薄口醤油が合いますが、胡麻(ゴマ)もよく合います。

「かっぱ巻」
かっぱ巻は大葉と胡麻を入れるとより美味しくなります。板前にオーダーすれば快く応じると思いますので、ぜひ試してみてください。
薄口醤油がよく合います。

[穴きゅう巻]
穴子と胡瓜(キュウリ)の巻物です。薄口醤油が合いますが、穴子と烏賊の出汁で作った煮詰(ニツメ)もよく合います。鉄砲同様、胡麻も入れるとさらに美味しいです。


【その他】


[穴子]
穴子専門店の穴子は鰻に匹敵する、またはそれ以上に美味しいお魚さんです。
しかし一般的な回転寿司の穴子ではそれほどのクオリティを出せていないのが現状です。とはいえ回転寿司の穴子も美味しいので、お好きな方は煮詰で。
ちなみにですが、穴子本来の食感は「コリコリ」です。ぜひ穴子専門店で食べてみてください。イメージがガラッと変わると思います。



***



お寿司のネタに関する新たな発見を得られましたでしょうか。

お魚にはそれぞれ個性があり、その引き出し方は様々です。

お寿司の定番的な調味料やトッピングを列挙すると、こんなところでしょうか。

1.醤油
2.ワサビ
3.生姜
4.紅葉おろし
5.ポン酢
6.岩塩
7.レモン
8.ネギ
9.山椒
10.煮詰
11.胡椒

それらの調味料やトッピングを活用して、お寿司をもっと美味しくすることは十分に可能です。

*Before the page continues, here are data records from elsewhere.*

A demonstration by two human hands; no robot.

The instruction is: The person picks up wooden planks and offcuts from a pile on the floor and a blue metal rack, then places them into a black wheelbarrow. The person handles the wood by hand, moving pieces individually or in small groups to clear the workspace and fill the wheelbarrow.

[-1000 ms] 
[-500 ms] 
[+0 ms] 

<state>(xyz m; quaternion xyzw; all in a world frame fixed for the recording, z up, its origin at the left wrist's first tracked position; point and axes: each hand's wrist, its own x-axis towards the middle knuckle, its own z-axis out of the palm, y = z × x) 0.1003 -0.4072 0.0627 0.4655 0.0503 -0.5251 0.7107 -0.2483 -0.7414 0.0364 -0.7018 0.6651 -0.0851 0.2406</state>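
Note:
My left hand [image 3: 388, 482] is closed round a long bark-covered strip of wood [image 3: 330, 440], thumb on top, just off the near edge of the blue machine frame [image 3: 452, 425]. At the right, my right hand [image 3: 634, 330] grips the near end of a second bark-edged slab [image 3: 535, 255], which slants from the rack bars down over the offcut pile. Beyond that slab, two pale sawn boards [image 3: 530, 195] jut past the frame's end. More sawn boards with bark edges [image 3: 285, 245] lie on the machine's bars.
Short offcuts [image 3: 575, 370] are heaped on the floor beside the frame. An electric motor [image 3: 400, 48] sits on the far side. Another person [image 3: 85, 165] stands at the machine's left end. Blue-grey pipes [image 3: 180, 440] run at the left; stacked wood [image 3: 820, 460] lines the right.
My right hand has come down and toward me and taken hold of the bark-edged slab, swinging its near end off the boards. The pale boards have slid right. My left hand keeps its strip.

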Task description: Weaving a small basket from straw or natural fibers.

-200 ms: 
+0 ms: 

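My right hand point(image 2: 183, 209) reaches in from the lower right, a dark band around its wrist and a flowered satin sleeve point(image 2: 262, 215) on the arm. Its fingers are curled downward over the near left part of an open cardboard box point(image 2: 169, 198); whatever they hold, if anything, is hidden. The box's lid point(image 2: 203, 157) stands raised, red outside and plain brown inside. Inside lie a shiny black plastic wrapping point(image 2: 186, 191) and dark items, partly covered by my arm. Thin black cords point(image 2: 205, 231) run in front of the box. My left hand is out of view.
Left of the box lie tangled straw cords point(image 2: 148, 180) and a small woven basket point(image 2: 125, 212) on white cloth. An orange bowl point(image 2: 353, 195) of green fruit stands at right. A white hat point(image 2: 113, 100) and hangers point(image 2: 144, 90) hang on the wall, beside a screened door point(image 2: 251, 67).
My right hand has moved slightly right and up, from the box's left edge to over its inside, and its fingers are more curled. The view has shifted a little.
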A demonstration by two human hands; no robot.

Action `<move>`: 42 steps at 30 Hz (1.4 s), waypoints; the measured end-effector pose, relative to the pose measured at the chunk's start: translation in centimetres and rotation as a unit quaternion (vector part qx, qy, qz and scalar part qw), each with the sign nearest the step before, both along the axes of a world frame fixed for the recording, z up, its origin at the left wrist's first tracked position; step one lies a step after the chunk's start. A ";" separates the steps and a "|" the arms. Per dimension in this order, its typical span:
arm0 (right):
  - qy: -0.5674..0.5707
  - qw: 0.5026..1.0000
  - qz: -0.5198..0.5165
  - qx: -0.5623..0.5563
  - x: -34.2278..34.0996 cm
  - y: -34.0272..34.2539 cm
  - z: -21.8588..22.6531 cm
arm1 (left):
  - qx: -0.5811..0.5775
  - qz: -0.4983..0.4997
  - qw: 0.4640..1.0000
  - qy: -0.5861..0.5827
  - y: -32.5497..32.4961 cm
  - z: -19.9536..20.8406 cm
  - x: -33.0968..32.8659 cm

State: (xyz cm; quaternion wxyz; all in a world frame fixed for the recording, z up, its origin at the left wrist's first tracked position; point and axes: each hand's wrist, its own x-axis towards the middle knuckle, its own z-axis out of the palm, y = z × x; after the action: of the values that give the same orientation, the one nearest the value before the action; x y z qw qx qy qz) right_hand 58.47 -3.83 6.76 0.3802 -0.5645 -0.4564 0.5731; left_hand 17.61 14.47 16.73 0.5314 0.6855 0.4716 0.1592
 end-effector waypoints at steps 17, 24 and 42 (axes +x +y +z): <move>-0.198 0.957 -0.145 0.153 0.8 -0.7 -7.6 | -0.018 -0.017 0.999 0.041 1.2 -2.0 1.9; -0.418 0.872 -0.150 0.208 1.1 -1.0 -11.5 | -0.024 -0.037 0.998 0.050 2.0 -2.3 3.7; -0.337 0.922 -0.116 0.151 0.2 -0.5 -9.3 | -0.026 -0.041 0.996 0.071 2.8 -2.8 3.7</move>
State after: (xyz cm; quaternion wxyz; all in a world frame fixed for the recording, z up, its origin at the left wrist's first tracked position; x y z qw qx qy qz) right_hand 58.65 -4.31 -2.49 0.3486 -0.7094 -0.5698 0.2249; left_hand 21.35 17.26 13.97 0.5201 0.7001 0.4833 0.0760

基本的にはお店に常備されているはずなので、板前にお気軽にオーダーしてみてください。

ただ、もっと色々な、もっと美味しくて面白いお寿司の食べ方があってもいいと、私は思っています。

たとえば、私はこのようなお寿司をお客様にご提供させていただいたことがあります。



マグロを例に取ると、ふりかけの「ゆかり」と胡麻を混ぜ込んだシャリで握り、ネタの上からキャロットドレッシングをかけてパセリを乗せました。

その試みは私にとってひとつの挑戦だったのですが、

「こんなの食べたことない!」と仰りながら5回もおかわりしてくださったお客様もいらっしゃるほど好評をいただき、お寿司の食べ方をさらに意識するきっかけになりました。

お寿司の食べ方は、お寿司屋さんの枠を超えてさらに広がる可能性を秘めていると感じます。

お寿司の食べ方を見直していくことの可能性に気付けたことを大変嬉しく思っています。

お寿司に関わるエントリをお読みいただいた皆様のおかげです。

有難う御座います。

皆様にとって、お寿司がより美味しく、より楽しいものになりましたら私は嬉しいです。

長くなりました。

最後までお読みいただき有難う御座います。